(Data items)
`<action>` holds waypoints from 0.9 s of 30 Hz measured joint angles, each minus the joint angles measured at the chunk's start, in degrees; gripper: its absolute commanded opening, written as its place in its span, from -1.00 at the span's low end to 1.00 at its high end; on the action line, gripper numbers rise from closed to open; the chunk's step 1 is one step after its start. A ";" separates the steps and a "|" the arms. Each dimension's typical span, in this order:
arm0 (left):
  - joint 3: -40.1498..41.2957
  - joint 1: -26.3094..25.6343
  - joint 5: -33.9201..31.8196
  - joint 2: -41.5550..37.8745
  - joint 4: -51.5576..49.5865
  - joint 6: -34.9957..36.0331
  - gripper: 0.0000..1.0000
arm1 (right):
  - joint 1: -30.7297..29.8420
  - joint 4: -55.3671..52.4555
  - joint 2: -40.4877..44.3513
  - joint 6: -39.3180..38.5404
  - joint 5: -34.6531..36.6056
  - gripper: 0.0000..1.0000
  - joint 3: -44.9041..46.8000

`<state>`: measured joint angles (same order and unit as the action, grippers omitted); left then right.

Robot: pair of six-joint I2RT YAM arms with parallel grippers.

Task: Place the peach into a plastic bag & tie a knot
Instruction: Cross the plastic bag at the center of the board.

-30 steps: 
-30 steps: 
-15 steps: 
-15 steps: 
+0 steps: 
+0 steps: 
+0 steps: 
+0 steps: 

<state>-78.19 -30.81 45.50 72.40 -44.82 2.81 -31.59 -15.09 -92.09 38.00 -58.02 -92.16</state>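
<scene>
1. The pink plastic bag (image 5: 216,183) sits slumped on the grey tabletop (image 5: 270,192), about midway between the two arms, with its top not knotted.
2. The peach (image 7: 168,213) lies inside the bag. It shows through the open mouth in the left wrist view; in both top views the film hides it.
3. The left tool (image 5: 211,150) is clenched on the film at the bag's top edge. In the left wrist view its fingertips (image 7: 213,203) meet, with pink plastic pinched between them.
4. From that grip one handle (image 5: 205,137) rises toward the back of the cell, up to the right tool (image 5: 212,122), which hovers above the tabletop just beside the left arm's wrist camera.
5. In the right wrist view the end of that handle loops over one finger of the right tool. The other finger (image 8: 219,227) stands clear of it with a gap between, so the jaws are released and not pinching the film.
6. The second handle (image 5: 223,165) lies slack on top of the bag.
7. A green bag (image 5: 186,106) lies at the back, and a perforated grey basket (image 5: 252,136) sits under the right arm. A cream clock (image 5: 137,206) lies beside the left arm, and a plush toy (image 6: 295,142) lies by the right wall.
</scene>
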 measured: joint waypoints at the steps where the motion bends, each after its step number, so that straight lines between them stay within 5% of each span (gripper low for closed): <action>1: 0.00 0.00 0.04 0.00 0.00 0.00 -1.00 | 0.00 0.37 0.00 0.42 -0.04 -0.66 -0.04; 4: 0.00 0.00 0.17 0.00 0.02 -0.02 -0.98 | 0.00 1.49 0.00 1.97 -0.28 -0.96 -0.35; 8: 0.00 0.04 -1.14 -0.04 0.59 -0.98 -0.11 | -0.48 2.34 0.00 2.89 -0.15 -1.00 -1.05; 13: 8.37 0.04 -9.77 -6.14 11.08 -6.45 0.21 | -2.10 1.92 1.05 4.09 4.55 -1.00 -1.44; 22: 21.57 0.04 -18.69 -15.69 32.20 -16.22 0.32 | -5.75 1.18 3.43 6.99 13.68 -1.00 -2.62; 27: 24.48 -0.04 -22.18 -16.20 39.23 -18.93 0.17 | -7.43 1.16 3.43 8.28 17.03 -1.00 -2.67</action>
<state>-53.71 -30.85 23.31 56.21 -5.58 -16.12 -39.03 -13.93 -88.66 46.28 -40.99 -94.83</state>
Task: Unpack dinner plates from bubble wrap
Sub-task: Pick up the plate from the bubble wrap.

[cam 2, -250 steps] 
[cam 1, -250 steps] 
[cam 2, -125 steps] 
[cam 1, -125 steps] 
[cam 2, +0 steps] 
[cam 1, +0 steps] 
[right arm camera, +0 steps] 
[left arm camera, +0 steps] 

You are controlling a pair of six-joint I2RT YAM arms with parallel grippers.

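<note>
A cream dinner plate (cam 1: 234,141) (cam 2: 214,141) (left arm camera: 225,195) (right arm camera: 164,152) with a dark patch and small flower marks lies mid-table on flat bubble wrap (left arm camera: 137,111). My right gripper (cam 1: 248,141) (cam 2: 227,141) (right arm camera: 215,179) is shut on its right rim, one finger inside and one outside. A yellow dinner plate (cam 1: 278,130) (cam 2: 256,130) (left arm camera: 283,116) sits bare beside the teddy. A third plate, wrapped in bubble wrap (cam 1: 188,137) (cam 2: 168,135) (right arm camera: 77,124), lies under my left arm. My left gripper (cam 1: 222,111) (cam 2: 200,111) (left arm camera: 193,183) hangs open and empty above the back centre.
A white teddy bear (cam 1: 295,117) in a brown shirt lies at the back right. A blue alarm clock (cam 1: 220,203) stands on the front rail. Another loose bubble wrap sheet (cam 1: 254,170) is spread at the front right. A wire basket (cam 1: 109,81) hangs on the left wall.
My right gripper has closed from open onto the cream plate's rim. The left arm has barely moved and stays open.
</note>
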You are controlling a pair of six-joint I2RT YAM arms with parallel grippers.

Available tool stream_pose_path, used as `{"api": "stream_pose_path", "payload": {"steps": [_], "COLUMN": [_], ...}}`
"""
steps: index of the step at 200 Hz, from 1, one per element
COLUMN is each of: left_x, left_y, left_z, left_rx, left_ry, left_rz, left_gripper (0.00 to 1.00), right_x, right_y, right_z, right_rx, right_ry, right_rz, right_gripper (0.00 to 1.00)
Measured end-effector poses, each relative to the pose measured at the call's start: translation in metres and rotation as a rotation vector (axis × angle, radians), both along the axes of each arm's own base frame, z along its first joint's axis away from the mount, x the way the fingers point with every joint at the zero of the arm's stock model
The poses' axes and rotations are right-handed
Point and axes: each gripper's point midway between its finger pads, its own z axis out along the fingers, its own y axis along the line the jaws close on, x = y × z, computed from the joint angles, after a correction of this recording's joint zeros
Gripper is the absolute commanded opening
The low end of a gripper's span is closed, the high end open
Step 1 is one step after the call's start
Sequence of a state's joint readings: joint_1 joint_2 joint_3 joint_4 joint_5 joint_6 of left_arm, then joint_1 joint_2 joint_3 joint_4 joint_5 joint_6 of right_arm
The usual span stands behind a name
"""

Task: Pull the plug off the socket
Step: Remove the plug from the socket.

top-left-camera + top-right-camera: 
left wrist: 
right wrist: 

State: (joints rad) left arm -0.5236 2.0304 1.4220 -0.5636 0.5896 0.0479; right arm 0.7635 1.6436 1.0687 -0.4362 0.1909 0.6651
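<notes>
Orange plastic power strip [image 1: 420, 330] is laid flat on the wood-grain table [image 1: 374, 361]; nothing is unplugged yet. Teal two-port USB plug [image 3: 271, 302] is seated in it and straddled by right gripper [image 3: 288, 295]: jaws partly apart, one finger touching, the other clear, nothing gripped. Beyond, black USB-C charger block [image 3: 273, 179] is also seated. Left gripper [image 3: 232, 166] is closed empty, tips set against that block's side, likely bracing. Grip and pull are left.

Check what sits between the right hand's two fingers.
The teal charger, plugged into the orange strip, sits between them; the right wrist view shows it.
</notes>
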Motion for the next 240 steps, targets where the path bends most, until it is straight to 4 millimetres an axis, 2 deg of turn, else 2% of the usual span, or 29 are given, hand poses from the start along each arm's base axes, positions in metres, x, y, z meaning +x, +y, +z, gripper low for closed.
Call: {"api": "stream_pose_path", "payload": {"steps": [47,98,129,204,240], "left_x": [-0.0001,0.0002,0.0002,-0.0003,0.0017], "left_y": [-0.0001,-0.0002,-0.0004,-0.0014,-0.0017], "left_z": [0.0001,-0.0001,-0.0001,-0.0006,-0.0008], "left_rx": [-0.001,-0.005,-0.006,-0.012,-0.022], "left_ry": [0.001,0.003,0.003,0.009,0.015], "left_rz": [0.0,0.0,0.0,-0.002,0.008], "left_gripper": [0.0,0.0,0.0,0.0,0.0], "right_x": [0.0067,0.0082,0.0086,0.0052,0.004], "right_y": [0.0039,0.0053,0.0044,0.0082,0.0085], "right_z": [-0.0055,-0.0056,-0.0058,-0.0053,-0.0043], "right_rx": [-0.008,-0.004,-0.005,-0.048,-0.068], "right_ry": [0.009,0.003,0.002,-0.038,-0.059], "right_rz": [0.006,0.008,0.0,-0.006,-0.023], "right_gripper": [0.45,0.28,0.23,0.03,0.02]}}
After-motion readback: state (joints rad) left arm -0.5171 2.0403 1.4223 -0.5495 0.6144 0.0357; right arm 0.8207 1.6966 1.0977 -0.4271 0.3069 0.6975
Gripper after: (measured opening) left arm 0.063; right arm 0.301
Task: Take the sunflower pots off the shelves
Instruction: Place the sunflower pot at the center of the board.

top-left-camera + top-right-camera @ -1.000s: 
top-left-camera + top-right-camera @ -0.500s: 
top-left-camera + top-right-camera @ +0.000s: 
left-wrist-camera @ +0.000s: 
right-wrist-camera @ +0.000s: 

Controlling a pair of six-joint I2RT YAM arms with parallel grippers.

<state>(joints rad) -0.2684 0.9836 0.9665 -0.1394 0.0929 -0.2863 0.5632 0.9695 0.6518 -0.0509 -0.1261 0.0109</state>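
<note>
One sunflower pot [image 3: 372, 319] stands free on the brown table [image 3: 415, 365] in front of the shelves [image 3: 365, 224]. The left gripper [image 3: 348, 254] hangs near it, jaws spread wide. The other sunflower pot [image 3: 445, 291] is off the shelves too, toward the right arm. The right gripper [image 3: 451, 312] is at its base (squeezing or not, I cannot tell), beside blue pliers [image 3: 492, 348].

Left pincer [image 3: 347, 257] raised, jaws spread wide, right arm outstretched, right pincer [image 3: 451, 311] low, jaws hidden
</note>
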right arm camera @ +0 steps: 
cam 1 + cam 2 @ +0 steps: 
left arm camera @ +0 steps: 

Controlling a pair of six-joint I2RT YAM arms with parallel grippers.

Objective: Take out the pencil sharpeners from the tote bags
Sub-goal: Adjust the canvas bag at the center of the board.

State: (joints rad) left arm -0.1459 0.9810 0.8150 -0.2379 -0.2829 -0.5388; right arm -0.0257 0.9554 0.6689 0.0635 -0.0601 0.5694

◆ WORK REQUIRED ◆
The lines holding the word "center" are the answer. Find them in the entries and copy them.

◆ ANSWER FOR THE TASK ◆
Instruction: Cross the plastic bag at the center of the board.
Instruction: Place the sunflower pot at the center of the board.
Sub-goal: Adjust the canvas bag at the center of the board.

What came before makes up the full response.